Ecco, tutto questo è stata l’Italia che oggi si vomita addosso insulti uno contro l’altro. Sono di rammarico, per esempio, le parole del prefatore di questa bella edizione: «La Costituzione romana del 1849 – scrive Angelo Antonio Cerviati –, proprio in ragione della sua brevità e del carattere dirompente delle sue enunciazioni, ma anche per l’energica spinta etica e politica che la anima, rappresenta una delle poche costituzioni preunitarie che avrebbe potuto rivolgersi a tutti gli italiani, quale base per aprire un dialogo tra i diversi popoli appartenenti alla nazione sui valori costituivi della convivenza civile e sulla necessità di unire le forze, avviando dei rapporti pacifici con gli altri popoli europei». Convivenza civile è immagine chiave di questa citazione; per analizzare ciò che potevamo essere e non siamo diventati.

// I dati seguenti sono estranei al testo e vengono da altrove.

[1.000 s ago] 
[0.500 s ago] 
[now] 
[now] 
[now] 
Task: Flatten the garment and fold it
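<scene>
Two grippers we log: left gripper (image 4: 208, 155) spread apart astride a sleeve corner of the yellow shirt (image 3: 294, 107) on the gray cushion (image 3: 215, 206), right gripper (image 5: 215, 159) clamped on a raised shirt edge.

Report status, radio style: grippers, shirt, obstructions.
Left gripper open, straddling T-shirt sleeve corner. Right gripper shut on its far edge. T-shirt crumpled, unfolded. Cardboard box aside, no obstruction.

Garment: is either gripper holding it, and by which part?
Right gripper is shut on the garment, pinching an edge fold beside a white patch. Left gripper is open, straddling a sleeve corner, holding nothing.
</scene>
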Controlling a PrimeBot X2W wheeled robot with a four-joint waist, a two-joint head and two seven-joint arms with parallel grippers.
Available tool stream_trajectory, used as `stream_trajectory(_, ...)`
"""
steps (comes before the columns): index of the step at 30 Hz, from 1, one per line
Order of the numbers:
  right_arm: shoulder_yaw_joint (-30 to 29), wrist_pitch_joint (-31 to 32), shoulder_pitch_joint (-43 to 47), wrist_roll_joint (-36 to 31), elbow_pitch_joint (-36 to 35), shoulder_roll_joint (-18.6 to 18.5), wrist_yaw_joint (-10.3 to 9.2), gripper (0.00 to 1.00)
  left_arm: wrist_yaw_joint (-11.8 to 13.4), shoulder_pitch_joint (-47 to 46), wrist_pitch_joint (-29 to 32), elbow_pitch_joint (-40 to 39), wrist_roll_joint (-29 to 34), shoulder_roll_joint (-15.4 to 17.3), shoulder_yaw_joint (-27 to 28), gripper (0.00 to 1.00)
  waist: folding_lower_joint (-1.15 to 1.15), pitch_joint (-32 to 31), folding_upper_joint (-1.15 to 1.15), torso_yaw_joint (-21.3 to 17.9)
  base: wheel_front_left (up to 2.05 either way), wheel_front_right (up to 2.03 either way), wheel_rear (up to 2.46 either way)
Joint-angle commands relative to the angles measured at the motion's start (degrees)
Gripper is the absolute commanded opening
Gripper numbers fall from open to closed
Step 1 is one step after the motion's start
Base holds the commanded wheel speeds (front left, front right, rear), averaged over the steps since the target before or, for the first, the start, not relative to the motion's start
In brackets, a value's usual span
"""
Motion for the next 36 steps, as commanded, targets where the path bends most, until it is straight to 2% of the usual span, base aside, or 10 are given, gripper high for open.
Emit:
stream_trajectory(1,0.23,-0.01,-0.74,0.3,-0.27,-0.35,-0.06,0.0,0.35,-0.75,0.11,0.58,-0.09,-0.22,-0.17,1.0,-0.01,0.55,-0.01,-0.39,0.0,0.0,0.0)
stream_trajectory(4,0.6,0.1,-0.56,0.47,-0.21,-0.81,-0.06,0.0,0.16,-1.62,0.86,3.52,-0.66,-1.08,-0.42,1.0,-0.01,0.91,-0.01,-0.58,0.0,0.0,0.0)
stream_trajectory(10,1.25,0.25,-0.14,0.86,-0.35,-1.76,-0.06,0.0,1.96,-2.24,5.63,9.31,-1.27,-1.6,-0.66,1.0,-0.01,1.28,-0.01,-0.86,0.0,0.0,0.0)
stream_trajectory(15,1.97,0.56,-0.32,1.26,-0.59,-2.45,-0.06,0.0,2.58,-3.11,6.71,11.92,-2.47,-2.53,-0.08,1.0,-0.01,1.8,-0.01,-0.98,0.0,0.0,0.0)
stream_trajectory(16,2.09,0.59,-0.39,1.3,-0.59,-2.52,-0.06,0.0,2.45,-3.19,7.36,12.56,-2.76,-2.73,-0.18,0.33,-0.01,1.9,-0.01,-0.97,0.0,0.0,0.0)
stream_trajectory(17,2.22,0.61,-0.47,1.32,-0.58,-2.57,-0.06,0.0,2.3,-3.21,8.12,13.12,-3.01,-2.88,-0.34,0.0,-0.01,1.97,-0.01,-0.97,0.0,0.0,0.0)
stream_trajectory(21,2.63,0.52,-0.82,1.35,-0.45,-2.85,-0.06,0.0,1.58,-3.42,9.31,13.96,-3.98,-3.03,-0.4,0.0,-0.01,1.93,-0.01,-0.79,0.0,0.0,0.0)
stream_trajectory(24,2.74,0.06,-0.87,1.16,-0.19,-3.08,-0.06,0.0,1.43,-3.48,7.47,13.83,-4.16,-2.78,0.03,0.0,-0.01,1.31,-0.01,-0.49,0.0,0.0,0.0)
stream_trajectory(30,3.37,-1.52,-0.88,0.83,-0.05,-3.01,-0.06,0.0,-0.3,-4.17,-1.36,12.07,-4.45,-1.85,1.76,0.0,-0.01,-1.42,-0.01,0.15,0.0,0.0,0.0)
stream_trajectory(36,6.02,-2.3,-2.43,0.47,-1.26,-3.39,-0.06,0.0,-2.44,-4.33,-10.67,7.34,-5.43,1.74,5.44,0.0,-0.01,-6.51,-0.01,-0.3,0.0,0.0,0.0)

Perché le parole etica, morale e libertà sono quelle che più spesso ritornano nel testo della Costituzione; intese come portatici di valori che esprimono uguaglianza, pari diritti e pari dignità fra le persone. La Repubblica Romana, per dire, requisì tutti gli edifici religiosi disponibili per farne scuole pubbliche, impose libertà di culto (garantendo esplicitamente i diritti della comunità ebraica, per altro), distribuì tra i contadini le terre della Chiesa: insomma, il principio fondativo fu quello di garantire a tutti uguali opportunità. E va da sé che la nomina dell’Assemblea costituente avvenne a suffragio universale, norma che si sarebbe imposta in Europa decenni e decenni dopo.
Insomma, questo siamo stati: un esempio etico per il mondo occidentale, l’avanguardia di un’utopia di diritti (che un secolo dopo avrebbero potuto essere chiamata “socialdemocratica”). Il tutto a partire da Roma, luogo dotato di un potere evocativo immenso (prima che fosse affogata da palazzinari, immondizie, topi e spacciatori, come di recente…). Ripeto, questo siamo stati: come è stato possibile, dopo solo un secolo e mezzo, andare indietro fino al punto dove siamo arrivati? Forse, un buon politico dovrebbe cominciare a porsi questa domanda e darsi qualche risposta. Magari dopo aver riletto la Costituzione della Repubblica Romana del 1849.